**What to work on**
What you need to produce from the material below is an exact transcription of the lines from the one with "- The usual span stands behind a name" through the one with "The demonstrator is", both included, and no other line.

Recorded information Block Start

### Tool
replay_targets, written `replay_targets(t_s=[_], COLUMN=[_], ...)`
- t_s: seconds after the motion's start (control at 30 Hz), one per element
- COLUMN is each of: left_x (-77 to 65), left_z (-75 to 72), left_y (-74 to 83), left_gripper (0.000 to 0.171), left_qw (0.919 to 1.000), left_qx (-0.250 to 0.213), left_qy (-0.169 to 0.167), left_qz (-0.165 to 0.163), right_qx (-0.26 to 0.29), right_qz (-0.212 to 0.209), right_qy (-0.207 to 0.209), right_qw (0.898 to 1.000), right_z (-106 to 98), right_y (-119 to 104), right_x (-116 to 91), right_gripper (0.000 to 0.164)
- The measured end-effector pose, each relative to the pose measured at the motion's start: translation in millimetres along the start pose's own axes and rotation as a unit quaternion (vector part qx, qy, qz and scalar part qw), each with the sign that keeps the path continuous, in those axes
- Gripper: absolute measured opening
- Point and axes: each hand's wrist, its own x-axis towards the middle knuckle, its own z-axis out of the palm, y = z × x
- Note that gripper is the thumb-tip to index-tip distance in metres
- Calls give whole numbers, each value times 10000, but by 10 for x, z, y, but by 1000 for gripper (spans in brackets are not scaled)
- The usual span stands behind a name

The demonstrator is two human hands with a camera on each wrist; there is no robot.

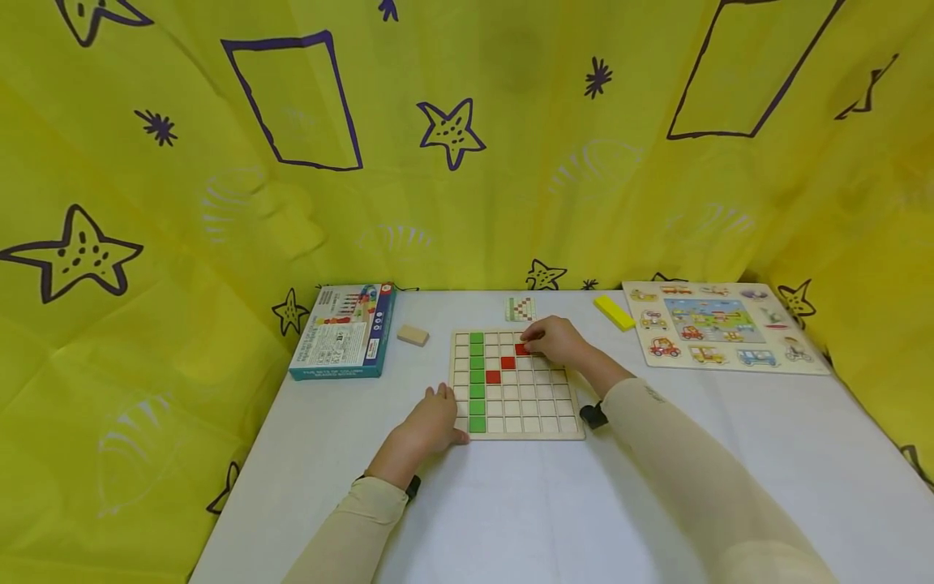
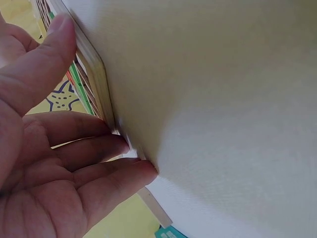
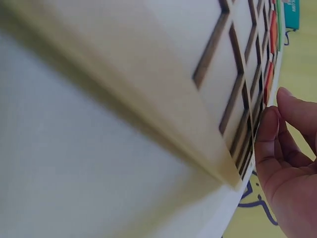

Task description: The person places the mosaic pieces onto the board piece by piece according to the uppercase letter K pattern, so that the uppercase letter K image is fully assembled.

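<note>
A wooden grid board (image 1: pixel 525 434) lies on the white table. Its second column from the left is filled with green tiles (image 1: pixel 477 391). Two red tiles (image 1: pixel 493 377) step diagonally up to the right, and a third red tile (image 1: pixel 521 349) lies further up that diagonal. My right hand (image 1: pixel 558 341) has its bent thumb and index finger at this third tile, partly covering it. At the board's near left corner is my left hand (image 1: pixel 432 422), the thumb on the front edge and the extended fingers along the left side, seen close in the left wrist view.
Behind the board lies a small pattern card (image 1: pixel 520 308). To the left are a wooden block (image 1: pixel 413 335) and a teal game box (image 1: pixel 343 332). A yellow block (image 1: pixel 614 312) and a vehicle puzzle board (image 1: pixel 730 367) lie to the right. Patterned yellow cloth (image 1: pixel 467 219) hangs behind.
</note>
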Motion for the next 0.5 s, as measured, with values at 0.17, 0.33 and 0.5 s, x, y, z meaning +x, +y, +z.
replay_targets(t_s=[0.17,0.33,0.5], left_x=[4,20,24], left_z=[9,17,26], left_y=[7,-11,-32], left_gripper=[89,90,90], left_qw=[10000,9999,9999], left_qx=[46,92,95], left_qy=[4,26,41], left_qz=[26,59,108], right_qx=[86,-44,-82], right_qz=[150,166,179], right_qy=[-4,21,46], right_qw=[9999,9998,9998], right_z=[-134,-305,-478], right_y=[79,189,300], right_x=[-127,-274,-451], right_gripper=[20,18,20])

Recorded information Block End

**Result of the exercise**
- The usual span stands behind a name

The demonstrator is two human hands with a camera on each wrist; there is no robot.

No more output is required for this exercise.